TASK BRIEF:
Write out the whole listing again, exactly as given.

SUPPLIED ENTRIES:
....

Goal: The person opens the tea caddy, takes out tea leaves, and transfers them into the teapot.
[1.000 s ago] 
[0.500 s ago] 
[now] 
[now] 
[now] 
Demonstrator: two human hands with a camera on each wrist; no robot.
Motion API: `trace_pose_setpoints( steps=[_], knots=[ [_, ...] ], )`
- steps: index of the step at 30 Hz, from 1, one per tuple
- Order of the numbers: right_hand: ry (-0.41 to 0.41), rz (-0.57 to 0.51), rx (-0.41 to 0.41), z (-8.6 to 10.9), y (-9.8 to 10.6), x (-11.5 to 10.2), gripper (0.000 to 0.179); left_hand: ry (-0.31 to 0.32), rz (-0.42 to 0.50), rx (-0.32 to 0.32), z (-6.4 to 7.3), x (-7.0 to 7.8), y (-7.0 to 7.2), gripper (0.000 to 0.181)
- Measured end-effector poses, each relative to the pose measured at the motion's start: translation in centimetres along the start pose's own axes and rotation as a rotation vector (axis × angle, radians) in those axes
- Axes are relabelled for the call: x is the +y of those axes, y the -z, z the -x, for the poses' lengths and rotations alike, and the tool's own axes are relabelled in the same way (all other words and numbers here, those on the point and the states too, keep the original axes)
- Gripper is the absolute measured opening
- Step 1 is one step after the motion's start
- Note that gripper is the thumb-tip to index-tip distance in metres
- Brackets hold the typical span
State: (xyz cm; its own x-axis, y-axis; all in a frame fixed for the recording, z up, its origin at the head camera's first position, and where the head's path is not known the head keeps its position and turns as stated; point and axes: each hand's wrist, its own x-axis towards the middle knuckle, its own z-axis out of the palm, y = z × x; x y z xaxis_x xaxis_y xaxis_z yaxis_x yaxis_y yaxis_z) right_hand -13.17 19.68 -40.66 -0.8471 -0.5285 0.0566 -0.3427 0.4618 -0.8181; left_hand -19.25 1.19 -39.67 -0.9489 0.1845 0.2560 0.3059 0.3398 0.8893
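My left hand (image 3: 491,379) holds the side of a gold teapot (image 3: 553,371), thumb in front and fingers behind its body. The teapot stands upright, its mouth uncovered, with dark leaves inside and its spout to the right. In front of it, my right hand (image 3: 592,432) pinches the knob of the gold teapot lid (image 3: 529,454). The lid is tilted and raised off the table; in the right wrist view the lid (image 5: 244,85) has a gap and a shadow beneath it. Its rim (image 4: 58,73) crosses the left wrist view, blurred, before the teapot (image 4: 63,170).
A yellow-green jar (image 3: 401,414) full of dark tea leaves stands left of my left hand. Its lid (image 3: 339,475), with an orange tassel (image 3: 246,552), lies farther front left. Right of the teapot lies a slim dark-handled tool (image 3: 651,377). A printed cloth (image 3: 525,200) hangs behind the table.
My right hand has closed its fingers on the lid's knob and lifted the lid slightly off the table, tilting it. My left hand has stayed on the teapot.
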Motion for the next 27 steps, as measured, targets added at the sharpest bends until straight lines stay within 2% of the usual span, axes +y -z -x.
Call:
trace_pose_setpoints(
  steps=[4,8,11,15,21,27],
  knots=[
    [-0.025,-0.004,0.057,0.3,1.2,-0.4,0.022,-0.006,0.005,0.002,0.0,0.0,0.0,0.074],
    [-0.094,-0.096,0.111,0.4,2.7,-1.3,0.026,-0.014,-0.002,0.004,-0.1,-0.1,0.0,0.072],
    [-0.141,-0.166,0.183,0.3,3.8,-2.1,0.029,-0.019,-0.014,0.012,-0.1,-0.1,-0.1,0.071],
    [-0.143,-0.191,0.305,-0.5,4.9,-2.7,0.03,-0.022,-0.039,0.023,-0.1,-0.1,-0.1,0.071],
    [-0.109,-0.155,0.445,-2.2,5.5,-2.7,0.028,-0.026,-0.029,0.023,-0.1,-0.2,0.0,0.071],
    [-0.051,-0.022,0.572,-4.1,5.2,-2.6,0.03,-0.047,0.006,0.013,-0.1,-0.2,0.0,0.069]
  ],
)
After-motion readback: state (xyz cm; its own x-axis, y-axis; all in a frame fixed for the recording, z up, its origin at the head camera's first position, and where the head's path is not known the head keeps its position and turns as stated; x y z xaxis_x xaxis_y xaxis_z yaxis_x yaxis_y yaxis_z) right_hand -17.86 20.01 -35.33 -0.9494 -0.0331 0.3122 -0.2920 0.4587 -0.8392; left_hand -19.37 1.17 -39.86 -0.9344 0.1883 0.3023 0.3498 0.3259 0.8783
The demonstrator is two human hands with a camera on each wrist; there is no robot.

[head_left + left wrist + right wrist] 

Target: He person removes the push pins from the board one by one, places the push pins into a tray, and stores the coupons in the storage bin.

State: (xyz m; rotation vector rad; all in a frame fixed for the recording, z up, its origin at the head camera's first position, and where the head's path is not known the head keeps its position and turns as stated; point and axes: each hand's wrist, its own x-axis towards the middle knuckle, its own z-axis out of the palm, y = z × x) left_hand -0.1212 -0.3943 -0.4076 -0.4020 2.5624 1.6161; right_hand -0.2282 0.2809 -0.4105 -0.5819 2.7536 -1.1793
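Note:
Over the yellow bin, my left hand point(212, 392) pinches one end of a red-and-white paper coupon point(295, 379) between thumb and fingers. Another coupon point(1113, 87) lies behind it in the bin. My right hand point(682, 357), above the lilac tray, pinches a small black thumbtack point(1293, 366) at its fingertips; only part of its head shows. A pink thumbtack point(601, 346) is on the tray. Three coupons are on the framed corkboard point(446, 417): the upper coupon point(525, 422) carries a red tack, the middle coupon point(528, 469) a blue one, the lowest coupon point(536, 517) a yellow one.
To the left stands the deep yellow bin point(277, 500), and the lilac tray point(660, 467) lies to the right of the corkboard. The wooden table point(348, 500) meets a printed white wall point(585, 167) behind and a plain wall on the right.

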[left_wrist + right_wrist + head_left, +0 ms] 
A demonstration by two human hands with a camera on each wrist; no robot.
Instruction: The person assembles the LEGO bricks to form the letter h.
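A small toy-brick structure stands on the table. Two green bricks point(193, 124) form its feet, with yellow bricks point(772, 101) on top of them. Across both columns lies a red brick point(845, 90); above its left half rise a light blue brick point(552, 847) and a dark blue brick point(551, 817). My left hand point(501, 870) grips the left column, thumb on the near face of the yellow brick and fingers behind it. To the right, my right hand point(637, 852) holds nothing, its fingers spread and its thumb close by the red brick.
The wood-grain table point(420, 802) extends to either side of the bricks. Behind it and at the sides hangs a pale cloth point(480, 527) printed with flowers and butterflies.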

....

TASK SOLUTION:
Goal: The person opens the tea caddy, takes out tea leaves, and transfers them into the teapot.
[1.000 s ago] 
[0.500 s ago] 
[now] 
[now] 
[now] 
Demonstrator: two human hands with a camera on each wrist; no robot.
Motion API: `trace_pose_setpoints( steps=[_], knots=[ [_, ...] ], )`
- steps: index of the step at 30 Hz, from 1, one per tuple
- Order of the numbers: right_hand: ry (-0.41 to 0.41), rz (-0.57 to 0.51), rx (-0.41 to 0.41), z (-8.6 to 10.9), y (-9.8 to 10.6), x (-11.5 to 10.2), gripper (0.000 to 0.179); left_hand: ry (-0.31 to 0.32), rz (-0.42 to 0.50), rx (-0.32 to 0.32), z (-6.4 to 7.3), x (-7.0 to 7.8), y (-7.0 to 7.2), gripper (0.000 to 0.181)
- Measured end-effector poses, each relative to the pose measured at the motion's start: translation in centimetres along the start pose's own axes and rotation as a rotation vector (axis × angle, radians) in those axes
- Axes are relabelled for the call: x is the +y of those axes, y the -z, z the -x, for the poses' lengths and rotations alike, and the tool's own axes are relabelled in the same way (all other words and numbers here, those on the point and the states too, keep the original axes)
- Gripper is the absolute measured opening
- Step 1 is one step after the motion's start
- Note that gripper is the thumb-tip to index-tip distance in metres
- Brackets hold the typical span
State: (xyz cm; its own x-axis, y-axis; all in a frame fixed for the recording, z up, its origin at the head camera's first position, and where the head's path is not known the head keeps its position and turns as stated; point and axes: each hand's wrist, its own x-axis towards the middle knuckle, its own z-axis out of the palm, y = z × x; x y z xaxis_x xaxis_y xaxis_z yaxis_x yaxis_y yaxis_z) right_hand -13.17 19.68 -40.66 -0.8471 -0.5285 0.0566 -0.3427 0.4618 -0.8181; left_hand -19.25 1.19 -39.67 -0.9489 0.1845 0.2560 0.3059 0.3398 0.8893
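My left hand (image 3: 491,379) holds the side of a gold teapot (image 3: 553,371), thumb in front and fingers behind its body. The teapot stands upright, its mouth uncovered, with dark leaves inside and its spout to the right. In front of it, my right hand (image 3: 592,432) pinches the knob of the gold teapot lid (image 3: 529,454). The lid is tilted and raised off the table; in the right wrist view the lid (image 5: 244,85) has a gap and a shadow beneath it. Its rim (image 4: 58,73) crosses the left wrist view, blurred, before the teapot (image 4: 63,170).
A yellow-green jar (image 3: 401,414) full of dark tea leaves stands left of my left hand. Its lid (image 3: 339,475), with an orange tassel (image 3: 246,552), lies farther front left. Right of the teapot lies a slim dark-handled tool (image 3: 651,377). A printed cloth (image 3: 525,200) hangs behind the table.
My right hand has closed its fingers on the lid's knob and lifted the lid slightly off the table, tilting it. My left hand has stayed on the teapot.
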Motion for the next 27 steps, as measured, targets added at the sharpest bends until straight lines stay within 2% of the usual span, axes +y -z -x.
Call:
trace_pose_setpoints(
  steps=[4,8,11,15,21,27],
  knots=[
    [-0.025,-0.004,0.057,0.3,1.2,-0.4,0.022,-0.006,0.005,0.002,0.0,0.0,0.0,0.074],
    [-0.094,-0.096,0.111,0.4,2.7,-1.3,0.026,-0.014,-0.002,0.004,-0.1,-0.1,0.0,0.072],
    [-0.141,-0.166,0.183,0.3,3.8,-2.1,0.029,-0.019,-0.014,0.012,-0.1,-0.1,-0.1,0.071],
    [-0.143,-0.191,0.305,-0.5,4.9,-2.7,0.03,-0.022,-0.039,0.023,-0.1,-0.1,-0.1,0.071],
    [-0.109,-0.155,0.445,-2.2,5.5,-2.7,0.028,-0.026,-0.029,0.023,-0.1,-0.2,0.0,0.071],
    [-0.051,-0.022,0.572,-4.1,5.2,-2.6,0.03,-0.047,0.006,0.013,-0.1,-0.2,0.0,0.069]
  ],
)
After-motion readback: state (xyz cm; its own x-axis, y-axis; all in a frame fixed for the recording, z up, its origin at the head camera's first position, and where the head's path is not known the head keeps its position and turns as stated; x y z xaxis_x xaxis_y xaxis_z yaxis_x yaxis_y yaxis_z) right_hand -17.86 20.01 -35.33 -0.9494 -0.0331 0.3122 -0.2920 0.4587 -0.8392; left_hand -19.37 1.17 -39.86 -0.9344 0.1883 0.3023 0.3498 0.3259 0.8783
The demonstrator is two human hands with a camera on each wrist; there is no robot.

[head_left + left wrist + right wrist] 

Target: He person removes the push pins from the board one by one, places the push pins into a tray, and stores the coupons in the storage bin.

State: (xyz m; rotation vector rad; all in a frame fixed for the recording, z up, its origin at the head camera's first position, and where the head's path is not known the head keeps its position and turns as stated; point and axes: each hand's wrist, its own x-axis towards the middle knuckle, its own z-axis out of the palm, y = z × x) left_hand -0.1212 -0.3943 -0.4076 -0.4020 2.5624 1.6161; right_hand -0.2282 0.2809 -0.4105 -0.5819 2.7536 -1.1793
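Note:
Over the yellow bin, my left hand point(212, 392) pinches one end of a red-and-white paper coupon point(295, 379) between thumb and fingers. Another coupon point(1113, 87) lies behind it in the bin. My right hand point(682, 357), above the lilac tray, pinches a small black thumbtack point(1293, 366) at its fingertips; only part of its head shows. A pink thumbtack point(601, 346) is on the tray. Three coupons are on the framed corkboard point(446, 417): the upper coupon point(525, 422) carries a red tack, the middle coupon point(528, 469) a blue one, the lowest coupon point(536, 517) a yellow one.
To the left stands the deep yellow bin point(277, 500), and the lilac tray point(660, 467) lies to the right of the corkboard. The wooden table point(348, 500) meets a printed white wall point(585, 167) behind and a plain wall on the right.
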
[left_wrist + right_wrist + head_left, +0 ms] 
A demonstration by two human hands with a camera on each wrist; no robot.
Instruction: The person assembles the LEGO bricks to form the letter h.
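A small toy-brick structure stands on the table. Two green bricks point(193, 124) form its feet, with yellow bricks point(772, 101) on top of them. Across both columns lies a red brick point(845, 90); above its left half rise a light blue brick point(552, 847) and a dark blue brick point(551, 817). My left hand point(501, 870) grips the left column, thumb on the near face of the yellow brick and fingers behind it. To the right, my right hand point(637, 852) holds nothing, its fingers spread and its thumb close by the red brick.
The wood-grain table point(420, 802) extends to either side of the bricks. Behind it and at the sides hangs a pale cloth point(480, 527) printed with flowers and butterflies.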

There is nothing more to add to this answer.